WORK INSTRUCTIONS -
When the string "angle" occurs in a line of the records, show that line.

RECORDS SUPPLIED -
>>>>

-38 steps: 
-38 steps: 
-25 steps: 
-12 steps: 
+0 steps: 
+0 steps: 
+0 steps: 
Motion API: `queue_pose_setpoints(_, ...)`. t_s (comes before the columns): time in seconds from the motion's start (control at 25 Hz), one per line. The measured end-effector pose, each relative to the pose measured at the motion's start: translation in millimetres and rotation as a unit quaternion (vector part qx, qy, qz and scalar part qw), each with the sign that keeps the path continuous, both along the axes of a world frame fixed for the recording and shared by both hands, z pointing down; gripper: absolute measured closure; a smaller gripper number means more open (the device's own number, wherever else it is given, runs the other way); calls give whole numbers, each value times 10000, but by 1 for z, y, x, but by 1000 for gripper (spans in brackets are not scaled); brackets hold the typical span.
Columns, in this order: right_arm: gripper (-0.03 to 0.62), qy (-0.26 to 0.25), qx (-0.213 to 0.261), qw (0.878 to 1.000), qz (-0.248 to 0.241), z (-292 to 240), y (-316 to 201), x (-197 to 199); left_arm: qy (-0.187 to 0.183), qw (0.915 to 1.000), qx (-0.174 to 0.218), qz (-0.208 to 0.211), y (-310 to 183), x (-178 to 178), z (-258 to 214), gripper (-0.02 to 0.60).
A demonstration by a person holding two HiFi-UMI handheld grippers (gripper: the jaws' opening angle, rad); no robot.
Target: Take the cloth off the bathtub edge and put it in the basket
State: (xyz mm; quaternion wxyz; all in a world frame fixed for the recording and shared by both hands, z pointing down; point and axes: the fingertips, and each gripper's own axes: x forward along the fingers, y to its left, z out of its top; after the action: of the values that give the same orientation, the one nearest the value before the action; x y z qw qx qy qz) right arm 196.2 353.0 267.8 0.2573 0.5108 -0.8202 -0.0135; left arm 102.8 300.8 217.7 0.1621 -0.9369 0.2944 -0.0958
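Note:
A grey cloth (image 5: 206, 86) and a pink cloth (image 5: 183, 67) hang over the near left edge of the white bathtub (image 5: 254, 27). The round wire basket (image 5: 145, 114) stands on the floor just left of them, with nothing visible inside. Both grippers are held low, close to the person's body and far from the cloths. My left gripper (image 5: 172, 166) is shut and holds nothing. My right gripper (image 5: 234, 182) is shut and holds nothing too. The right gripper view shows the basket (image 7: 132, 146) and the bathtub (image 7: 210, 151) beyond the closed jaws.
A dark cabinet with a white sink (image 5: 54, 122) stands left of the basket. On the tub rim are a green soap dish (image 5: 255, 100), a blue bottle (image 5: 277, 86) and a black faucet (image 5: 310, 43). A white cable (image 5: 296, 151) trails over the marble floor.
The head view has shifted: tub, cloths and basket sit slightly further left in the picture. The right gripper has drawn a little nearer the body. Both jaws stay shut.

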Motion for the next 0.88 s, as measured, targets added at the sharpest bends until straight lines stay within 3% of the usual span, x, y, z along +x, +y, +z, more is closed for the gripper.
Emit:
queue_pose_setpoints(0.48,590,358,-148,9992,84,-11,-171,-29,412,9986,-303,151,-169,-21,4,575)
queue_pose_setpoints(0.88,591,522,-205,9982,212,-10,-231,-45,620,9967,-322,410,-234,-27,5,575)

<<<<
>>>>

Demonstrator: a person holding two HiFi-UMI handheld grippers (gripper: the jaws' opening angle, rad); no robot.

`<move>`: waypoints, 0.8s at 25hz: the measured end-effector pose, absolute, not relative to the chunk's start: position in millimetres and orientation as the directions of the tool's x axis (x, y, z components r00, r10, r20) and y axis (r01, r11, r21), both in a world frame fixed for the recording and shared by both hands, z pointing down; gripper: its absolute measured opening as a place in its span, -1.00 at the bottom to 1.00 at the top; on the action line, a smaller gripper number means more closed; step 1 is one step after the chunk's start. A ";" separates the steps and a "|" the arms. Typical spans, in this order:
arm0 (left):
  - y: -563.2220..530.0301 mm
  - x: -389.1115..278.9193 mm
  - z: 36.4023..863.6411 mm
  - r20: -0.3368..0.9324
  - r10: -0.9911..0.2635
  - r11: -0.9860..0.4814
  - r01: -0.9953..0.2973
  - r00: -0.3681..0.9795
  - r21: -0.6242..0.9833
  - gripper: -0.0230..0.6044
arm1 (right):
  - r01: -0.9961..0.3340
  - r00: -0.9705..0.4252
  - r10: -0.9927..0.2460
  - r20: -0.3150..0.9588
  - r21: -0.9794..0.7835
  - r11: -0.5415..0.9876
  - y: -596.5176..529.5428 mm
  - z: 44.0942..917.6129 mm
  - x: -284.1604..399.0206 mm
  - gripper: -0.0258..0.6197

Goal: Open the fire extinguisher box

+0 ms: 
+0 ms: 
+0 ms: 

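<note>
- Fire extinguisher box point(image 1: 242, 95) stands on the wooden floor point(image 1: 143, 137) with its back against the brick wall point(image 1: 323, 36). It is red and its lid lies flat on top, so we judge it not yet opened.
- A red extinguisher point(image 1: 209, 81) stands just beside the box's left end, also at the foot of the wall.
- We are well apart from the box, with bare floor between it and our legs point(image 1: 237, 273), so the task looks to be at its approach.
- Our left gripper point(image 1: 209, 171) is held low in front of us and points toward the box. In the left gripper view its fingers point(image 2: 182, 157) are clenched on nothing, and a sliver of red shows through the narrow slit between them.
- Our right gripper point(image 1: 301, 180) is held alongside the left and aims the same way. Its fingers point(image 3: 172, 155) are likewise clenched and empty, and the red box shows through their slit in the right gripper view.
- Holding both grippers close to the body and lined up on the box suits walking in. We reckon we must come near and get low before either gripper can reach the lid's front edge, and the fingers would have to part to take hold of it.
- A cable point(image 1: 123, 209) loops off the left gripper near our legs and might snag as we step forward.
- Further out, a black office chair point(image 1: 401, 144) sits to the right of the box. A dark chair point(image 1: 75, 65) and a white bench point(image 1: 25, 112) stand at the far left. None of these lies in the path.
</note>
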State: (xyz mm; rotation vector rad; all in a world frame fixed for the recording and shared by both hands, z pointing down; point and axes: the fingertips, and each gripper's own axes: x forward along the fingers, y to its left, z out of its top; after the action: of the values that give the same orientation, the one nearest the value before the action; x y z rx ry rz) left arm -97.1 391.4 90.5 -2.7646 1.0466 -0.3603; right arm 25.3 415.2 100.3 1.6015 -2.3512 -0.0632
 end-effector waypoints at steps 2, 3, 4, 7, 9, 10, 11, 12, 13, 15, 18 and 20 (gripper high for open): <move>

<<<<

SOLUTION FOR THIS TASK -
A demonstration by a person holding two HiFi-UMI handheld grippers (gripper: the jaws' opening angle, rad); no robot.
Demonstrator: a person holding two HiFi-UMI handheld grippers (gripper: the jaws' opening angle, rad); no robot.

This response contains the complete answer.